> Work to complete
Every picture stays out; everything else in the listing below is to be returned exactly.

★ ★ ★ ★ ★ ★ ★

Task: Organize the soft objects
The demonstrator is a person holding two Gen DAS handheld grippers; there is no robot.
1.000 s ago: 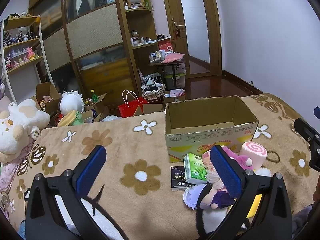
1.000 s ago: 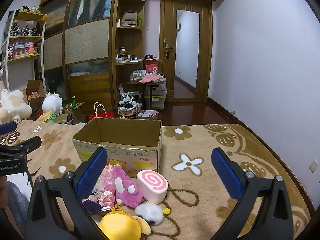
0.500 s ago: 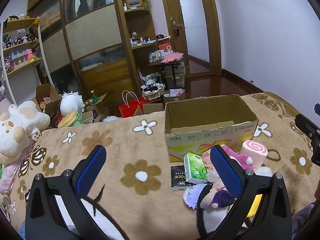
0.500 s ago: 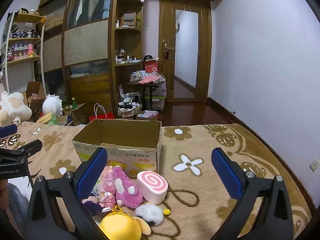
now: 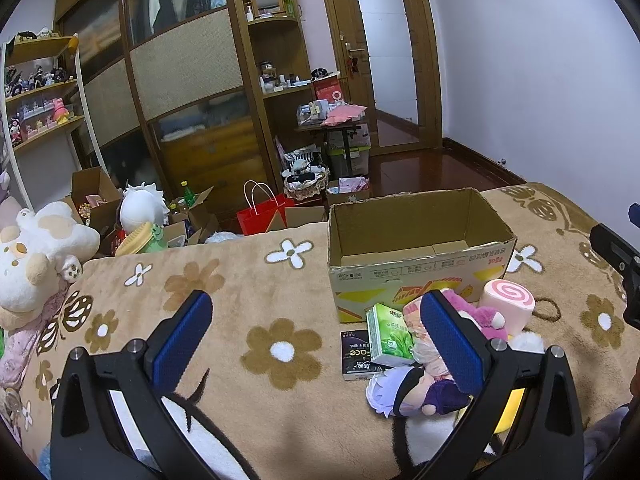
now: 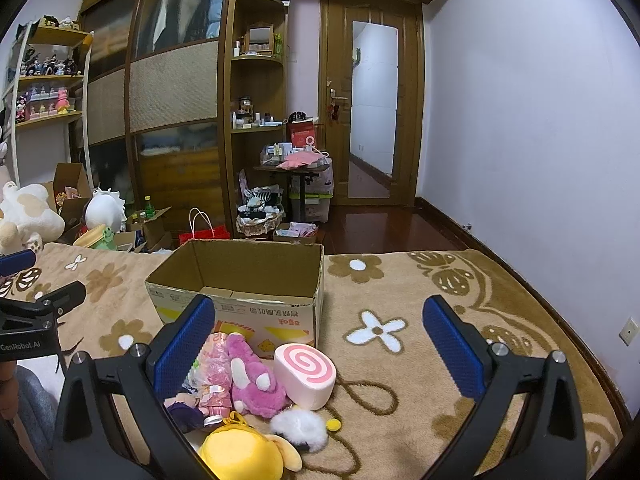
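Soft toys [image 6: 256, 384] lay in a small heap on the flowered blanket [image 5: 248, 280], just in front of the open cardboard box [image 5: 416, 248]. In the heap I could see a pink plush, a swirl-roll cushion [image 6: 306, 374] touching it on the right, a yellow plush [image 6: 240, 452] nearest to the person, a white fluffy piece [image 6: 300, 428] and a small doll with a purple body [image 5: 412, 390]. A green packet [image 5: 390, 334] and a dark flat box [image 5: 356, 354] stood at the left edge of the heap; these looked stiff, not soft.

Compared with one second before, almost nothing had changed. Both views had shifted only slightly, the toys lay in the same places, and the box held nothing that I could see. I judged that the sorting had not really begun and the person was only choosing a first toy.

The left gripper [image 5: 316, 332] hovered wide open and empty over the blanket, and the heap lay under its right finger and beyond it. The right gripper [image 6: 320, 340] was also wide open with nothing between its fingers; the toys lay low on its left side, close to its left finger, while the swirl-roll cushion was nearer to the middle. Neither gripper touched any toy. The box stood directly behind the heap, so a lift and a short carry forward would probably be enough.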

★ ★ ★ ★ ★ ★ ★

> Completed task
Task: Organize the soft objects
The demonstrator is a person holding two Gen DAS handheld grippers; there is no robot.
1.000 s ago: 
1.000 s ago: 
0.500 s ago: 
0.500 s ago: 
now: 
now: 
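Soft toys [image 6: 256, 384] lay in a small heap on the flowered blanket [image 5: 248, 280], just in front of the open cardboard box [image 5: 416, 248]. In the heap I could see a pink plush, a swirl-roll cushion [image 6: 306, 374] touching it on the right, a yellow plush [image 6: 240, 452] nearest to the person, a white fluffy piece [image 6: 300, 428] and a small doll with a purple body [image 5: 412, 390]. A green packet [image 5: 390, 334] and a dark flat box [image 5: 356, 354] stood at the left edge of the heap; these looked stiff, not soft.

Compared with one second before, almost nothing had changed. Both views had shifted only slightly, the toys lay in the same places, and the box held nothing that I could see. I judged that the sorting had not really begun and the person was only choosing a first toy.

The left gripper [image 5: 316, 332] hovered wide open and empty over the blanket, and the heap lay under its right finger and beyond it. The right gripper [image 6: 320, 340] was also wide open with nothing between its fingers; the toys lay low on its left side, close to its left finger, while the swirl-roll cushion was nearer to the middle. Neither gripper touched any toy. The box stood directly behind the heap, so a lift and a short carry forward would probably be enough.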

The response to the exercise is now finished.